_WORK TO COMPLETE_:
Beginning with the opening line, set down each line of the material below exactly, stopping once the line with "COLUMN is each" is done.

:::

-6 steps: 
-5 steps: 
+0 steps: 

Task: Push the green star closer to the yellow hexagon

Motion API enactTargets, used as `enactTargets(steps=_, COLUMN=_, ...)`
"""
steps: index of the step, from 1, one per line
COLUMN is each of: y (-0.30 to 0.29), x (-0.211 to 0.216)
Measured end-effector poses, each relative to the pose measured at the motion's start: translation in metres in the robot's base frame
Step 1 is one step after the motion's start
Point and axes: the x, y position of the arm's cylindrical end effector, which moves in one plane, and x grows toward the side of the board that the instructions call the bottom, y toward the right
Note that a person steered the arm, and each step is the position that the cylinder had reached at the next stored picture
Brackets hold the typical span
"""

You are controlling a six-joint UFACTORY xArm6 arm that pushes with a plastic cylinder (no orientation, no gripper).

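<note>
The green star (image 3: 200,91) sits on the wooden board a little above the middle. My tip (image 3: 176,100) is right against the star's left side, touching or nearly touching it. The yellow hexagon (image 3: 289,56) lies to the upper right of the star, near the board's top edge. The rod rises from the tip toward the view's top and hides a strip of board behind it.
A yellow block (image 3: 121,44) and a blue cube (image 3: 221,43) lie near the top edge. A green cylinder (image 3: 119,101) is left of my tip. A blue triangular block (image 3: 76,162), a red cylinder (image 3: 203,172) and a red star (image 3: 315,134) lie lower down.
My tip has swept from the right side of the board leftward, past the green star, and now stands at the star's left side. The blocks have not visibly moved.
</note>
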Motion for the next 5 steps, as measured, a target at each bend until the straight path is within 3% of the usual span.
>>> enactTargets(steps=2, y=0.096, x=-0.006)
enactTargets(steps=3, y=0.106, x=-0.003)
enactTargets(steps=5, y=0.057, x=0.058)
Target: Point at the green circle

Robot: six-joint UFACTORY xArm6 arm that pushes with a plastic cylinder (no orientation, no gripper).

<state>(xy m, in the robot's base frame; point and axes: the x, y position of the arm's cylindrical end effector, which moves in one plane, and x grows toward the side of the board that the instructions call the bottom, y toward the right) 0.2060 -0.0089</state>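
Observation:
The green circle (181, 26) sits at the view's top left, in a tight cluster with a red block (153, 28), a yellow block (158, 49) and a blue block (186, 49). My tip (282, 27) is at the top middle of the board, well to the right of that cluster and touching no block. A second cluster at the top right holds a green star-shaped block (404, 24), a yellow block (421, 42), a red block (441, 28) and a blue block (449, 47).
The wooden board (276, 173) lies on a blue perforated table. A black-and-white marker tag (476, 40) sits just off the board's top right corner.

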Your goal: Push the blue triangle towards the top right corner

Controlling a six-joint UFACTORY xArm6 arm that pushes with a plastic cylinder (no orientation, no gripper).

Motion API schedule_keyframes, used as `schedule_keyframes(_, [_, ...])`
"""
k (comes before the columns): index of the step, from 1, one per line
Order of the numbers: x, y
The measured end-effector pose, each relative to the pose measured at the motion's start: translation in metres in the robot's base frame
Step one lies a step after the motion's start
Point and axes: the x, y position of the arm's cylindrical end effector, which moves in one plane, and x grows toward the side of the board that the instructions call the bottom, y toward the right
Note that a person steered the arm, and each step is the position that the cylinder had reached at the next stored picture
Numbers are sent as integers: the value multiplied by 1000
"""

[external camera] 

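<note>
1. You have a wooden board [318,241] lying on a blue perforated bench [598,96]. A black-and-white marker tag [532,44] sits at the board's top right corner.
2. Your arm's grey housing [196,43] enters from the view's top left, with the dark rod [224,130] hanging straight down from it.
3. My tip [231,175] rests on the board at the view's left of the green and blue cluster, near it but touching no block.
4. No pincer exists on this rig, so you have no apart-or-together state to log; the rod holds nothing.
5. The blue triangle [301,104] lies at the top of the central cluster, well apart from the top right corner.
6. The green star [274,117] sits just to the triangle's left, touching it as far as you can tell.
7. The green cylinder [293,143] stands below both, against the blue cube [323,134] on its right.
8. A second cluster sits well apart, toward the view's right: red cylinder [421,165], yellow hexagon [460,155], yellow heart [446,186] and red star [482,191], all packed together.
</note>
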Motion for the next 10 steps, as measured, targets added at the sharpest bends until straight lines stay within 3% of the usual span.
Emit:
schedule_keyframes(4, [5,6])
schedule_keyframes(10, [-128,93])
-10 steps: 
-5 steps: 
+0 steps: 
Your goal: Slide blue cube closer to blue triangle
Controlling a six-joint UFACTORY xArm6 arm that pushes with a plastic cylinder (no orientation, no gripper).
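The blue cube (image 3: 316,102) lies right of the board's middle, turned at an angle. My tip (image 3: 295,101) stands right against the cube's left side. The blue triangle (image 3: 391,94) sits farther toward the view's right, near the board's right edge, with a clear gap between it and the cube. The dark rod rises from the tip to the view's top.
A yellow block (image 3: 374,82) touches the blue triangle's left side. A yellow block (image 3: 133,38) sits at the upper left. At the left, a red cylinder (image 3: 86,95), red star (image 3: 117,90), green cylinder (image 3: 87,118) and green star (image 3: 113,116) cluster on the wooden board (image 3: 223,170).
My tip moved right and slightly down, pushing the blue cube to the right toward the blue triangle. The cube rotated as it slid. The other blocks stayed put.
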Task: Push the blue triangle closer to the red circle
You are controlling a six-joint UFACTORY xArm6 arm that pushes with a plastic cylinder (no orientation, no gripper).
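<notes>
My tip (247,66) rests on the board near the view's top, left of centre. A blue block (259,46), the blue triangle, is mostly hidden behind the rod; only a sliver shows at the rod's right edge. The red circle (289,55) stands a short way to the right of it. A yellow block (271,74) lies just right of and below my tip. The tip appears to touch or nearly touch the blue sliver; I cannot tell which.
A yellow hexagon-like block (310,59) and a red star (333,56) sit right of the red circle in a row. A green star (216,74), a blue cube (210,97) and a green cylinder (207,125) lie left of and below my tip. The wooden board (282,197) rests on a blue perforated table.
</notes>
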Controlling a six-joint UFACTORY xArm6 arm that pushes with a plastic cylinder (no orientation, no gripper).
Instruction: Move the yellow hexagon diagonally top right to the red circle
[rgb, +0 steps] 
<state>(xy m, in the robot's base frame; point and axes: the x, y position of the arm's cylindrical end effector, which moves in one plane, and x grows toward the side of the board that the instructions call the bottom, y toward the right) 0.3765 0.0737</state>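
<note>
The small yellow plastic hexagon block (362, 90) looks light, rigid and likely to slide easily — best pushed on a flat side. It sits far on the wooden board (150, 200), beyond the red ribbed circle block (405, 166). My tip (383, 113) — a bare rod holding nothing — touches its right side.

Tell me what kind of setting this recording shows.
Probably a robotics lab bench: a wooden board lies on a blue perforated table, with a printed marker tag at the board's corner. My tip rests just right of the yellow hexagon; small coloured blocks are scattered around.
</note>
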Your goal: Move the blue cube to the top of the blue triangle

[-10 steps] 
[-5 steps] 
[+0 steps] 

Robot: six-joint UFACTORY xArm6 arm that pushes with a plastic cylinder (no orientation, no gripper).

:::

_RESPONSE_:
-6 steps: 
-5 steps: 
+0 steps: 

Task: Push the green star closer to the yellow hexagon

Motion API enactTargets, used as `enactTargets(steps=_, COLUMN=_, ...)`
"""
steps: index of the step, from 1, one per line
COLUMN is each of: y (-0.30 to 0.29), x (-0.211 to 0.216)

This exercise is now finished.